----- STORED DATA -----
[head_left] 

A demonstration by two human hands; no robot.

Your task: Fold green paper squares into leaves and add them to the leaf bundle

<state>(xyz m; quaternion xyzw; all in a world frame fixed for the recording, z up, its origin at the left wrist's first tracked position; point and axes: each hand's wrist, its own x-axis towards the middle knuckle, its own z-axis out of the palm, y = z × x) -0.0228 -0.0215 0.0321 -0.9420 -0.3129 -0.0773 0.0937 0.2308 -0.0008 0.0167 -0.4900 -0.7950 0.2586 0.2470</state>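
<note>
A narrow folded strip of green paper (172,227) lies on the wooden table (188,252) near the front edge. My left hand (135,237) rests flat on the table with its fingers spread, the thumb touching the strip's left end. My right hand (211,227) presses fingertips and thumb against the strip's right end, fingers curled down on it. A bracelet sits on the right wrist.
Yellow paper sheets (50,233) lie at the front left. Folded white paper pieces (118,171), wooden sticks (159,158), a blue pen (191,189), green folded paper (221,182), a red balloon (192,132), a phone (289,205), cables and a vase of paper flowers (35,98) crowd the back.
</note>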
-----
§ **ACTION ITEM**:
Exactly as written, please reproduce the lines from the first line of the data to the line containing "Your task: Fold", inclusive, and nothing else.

§ **SOLVED EXERCISE**:
[head_left] 

A demonstration by two human hands; no robot.

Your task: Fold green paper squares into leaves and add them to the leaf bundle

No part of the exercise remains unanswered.